**Provided material:**
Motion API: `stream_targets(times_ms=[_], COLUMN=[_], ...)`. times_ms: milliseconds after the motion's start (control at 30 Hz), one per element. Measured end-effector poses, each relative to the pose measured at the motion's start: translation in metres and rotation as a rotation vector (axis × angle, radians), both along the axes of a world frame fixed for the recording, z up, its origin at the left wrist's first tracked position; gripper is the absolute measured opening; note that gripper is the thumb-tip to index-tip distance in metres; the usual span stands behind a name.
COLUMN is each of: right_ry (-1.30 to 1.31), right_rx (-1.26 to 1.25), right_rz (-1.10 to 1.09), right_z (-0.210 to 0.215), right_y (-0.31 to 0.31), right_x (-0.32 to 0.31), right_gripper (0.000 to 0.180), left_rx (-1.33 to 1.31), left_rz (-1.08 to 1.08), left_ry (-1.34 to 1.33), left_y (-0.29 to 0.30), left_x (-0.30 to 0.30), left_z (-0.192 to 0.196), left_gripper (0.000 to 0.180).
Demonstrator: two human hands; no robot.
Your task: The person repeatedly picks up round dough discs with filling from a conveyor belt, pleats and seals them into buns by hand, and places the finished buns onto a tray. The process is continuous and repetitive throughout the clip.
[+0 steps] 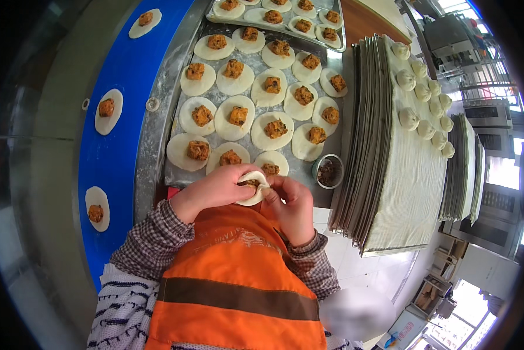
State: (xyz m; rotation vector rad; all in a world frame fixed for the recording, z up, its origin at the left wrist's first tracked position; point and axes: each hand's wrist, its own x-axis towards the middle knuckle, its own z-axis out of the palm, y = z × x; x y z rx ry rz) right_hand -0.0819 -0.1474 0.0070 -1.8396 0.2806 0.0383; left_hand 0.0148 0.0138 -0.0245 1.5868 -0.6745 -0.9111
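Observation:
A filled bun (251, 197) is held between my two hands above the near edge of the metal tray (177, 179). My left hand (220, 185) is wrapped round it from the left, with the thumb over the orange-brown filling. My right hand (291, 201) pinches the rim of the dough at its right side, where the edge is gathered. The top of the bun is still spread, so the filling shows. On the tray just beyond my hands lie several flat dough rounds (234, 116), each with a lump of filling.
A blue conveyor belt (119, 151) on the left carries more topped rounds. A small bowl (330, 171) of dark filling sits at the tray's right. Further right, pleated buns (409, 119) rest on a cloth-covered stack of trays (402, 198). Another tray (342, 26) of rounds is at the back.

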Motion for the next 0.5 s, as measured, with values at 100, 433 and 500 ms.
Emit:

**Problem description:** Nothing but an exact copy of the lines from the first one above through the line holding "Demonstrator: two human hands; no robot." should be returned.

**Your solution:**
Motion API: `stream_targets(times_ms=[_], COLUMN=[_], ...)`. times_ms: milliseconds after the motion's start (control at 30 Hz), one per element. Measured end-effector poses, each relative to the pose measured at the motion's start: translation in metres and rotation as a rotation vector (axis × angle, radians), both along the axes of a world frame fixed for the recording, z up, its origin at the left wrist's first tracked position; gripper is the absolute measured opening; note that gripper is the thumb-tip to index-tip distance in metres; the usual span stands behind a name.
COLUMN is each of: right_ry (-1.30 to 1.31), right_rx (-1.26 to 1.25), right_rz (-1.10 to 1.09), right_z (-0.210 to 0.215), right_y (-0.31 to 0.31), right_x (-0.32 to 0.31), right_gripper (0.000 to 0.180), left_rx (-1.33 to 1.31), left_rz (-1.08 to 1.08), left_ry (-1.34 to 1.33), left_y (-0.29 to 0.30), left_x (-0.30 to 0.30), left_z (-0.192 to 0.196), left_gripper (0.000 to 0.180).
Demonstrator: two human hands; no robot.

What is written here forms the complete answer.